- Born: January 13, 1790 Salem, Massachusetts
- Died: June 11, 1873 (aged 83) Salem, Massachusetts
- Resting place: Harmony Grove Cemetery, Salem, Massachusetts
- Education: Phillips Exeter Academy
- Political party: Whig
- Opponent: Nathaniel Hawthorne

= Richard Saltonstall Rogers =

American merchant and businessman

Richard Saltonstall Rogers (January 13, 1790 – June 11, 1873) was an early American shipping merchant and was possibly the inspiration for a character in Nathaniel Hawthorne's The Scarlet Letter.

== Early life ==
Rogers was born on January 13, 1790, in Salem, Massachusetts.

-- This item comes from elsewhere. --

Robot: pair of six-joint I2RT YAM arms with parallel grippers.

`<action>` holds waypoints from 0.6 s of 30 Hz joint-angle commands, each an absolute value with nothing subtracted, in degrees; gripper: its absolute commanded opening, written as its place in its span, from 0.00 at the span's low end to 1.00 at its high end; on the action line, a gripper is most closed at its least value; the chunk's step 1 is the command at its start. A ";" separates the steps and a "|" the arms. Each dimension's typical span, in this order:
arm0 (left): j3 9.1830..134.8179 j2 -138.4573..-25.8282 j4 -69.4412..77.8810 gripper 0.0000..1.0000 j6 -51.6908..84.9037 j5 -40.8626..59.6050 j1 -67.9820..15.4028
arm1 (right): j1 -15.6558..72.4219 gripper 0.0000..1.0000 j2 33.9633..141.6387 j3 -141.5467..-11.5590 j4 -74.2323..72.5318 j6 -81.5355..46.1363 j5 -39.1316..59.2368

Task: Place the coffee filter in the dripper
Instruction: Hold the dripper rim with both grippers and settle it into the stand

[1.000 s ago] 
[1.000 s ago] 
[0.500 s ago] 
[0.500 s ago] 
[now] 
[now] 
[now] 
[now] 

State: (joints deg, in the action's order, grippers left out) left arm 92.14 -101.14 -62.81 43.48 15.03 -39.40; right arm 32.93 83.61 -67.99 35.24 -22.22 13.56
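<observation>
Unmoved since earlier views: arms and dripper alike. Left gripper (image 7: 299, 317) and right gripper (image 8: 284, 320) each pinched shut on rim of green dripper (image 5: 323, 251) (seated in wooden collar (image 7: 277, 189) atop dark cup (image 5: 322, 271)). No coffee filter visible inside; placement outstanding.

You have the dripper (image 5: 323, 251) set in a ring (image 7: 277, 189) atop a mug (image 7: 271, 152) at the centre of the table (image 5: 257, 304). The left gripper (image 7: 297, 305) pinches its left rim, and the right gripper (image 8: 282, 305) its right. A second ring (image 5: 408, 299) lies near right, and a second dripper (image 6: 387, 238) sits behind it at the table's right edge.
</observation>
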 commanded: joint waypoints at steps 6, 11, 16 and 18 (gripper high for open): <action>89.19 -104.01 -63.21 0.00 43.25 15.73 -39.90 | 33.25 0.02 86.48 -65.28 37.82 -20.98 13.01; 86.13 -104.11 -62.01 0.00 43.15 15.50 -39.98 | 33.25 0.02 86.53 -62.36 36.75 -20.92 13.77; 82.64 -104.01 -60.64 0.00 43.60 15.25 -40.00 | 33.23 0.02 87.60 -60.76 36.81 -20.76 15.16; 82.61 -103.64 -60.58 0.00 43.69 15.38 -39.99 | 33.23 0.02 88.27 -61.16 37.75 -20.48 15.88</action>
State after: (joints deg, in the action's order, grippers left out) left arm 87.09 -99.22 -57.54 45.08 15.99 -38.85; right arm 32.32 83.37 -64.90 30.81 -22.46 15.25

He was a son of Abigail ( Dodge) Rogers and Nathaniel Rogers. He was educated at Phillips Exeter Academy, from which he graduated in the year 1800.

As a young man, he began to deal in business. Using the influence of his oldest brother, Nathaniel Leverett Rogers, who married the daughter of a prominent businessman in Salem, he acquired large amounts of cargo to be shipped to Russia. He spent several years in Russia, and dealt with the management of the affairs of his sister-in-law's family.

==Career==
In 1816, he served as the supercargo of the ship Friendship, owned by Waite and Pierce, his sister-in-law's father's company. He traveled to Lisbon, Portugal, and Kolkata, India, along with several other destinations. Following his time on the Friendship, he embarked on one journey upon the Tartar. He then partnered with Nathaniel Rogers and his second oldest brother, John Wittingham Rogers, to form the Rogers Brothers company. Their company employed the ships the Tybee, Clay, Grotius, Augustus, Quill, and Charles Daggett. The brothers pioneered the Zanzibar and New Holland trades, and had their ships collectively travel over 120 times around Cape Horn and Cape of Good Hope. Later in life, he served as supercargo on the ship the Ianthe, and worked with his brother-in-law, W.D. Pickman.

=== Political career ===
Rogers was, at certain points of his life, a member of the Common Council of Salem and the Legislature. He however disliked the methods of his colleagues. He was a Whig, and an enemy of the Democratic-Republican, Nathaniel Hawthorne, and was involved with Hawthorne's removal from the Boston Custom House. Hawthorne, in a letter to Henry Wadsworth Longfellow, promised to "immolate" Rogers, along with several other political opponents, if he were successfully removed from his office. It has been suggested that Roger Chillingworth, a character in Hawthorne's novel The Scarlet Letter, was based on Rogers.

== Personal life ==
On May 14, 1822, Rogers married Sarah Crowninshield Rogers, daughter of U.S. Representative Jacob Crowninshield and Sally ( Gardner) Crowninshield. They had five sons and a daughter:

- William Crowninshield Rogers (1823–1888), who married Mary Ingersoll Bowditch, daughter of Nathaniel Ingersoll Bowditch, in 1871.
- Richard Denison Rogers (b. 1824), who married Martha Endicott Peabody in 1851.
- Jacob Crowninshield Rogers (b. 1828), who married Elizabeth Putnam Peabody.
- George Rogers, who died young.
- Arthur Saltonstall Rogers (b. 1834), who married Annie Rodman Nichols in 1869.
- Sarah Elizabeth Rogers, who died young.

After her death in 1835, he married Elizabeth Leavitt Pickman Rogers, daughter of Massachusetts State Senator Dudley Leavitt Pickman, on March 17, 1847, with whom he had:

- Dudley Pickering Rogers (1848–1873), who graduated from Harvard College in 1869; he died in New York City.
- George Willoughby Rogers (b. 1850), a "man of leisure" who died of consumption in Salem; he married Josephine Frances Lord.
- Elizabeth Pickman Rogers (b. 1853), who married Alfred John Pound, an English barrister.

Rogers died on June 11, 1873, in Salem, at the age of 83. He is buried at Harmony Grove Cemetery in Salem.

===Descendants===
Through his daughter Elizabeth, he was the grandfather of Sir Dudley Pound, a senior British Admiral during World War II.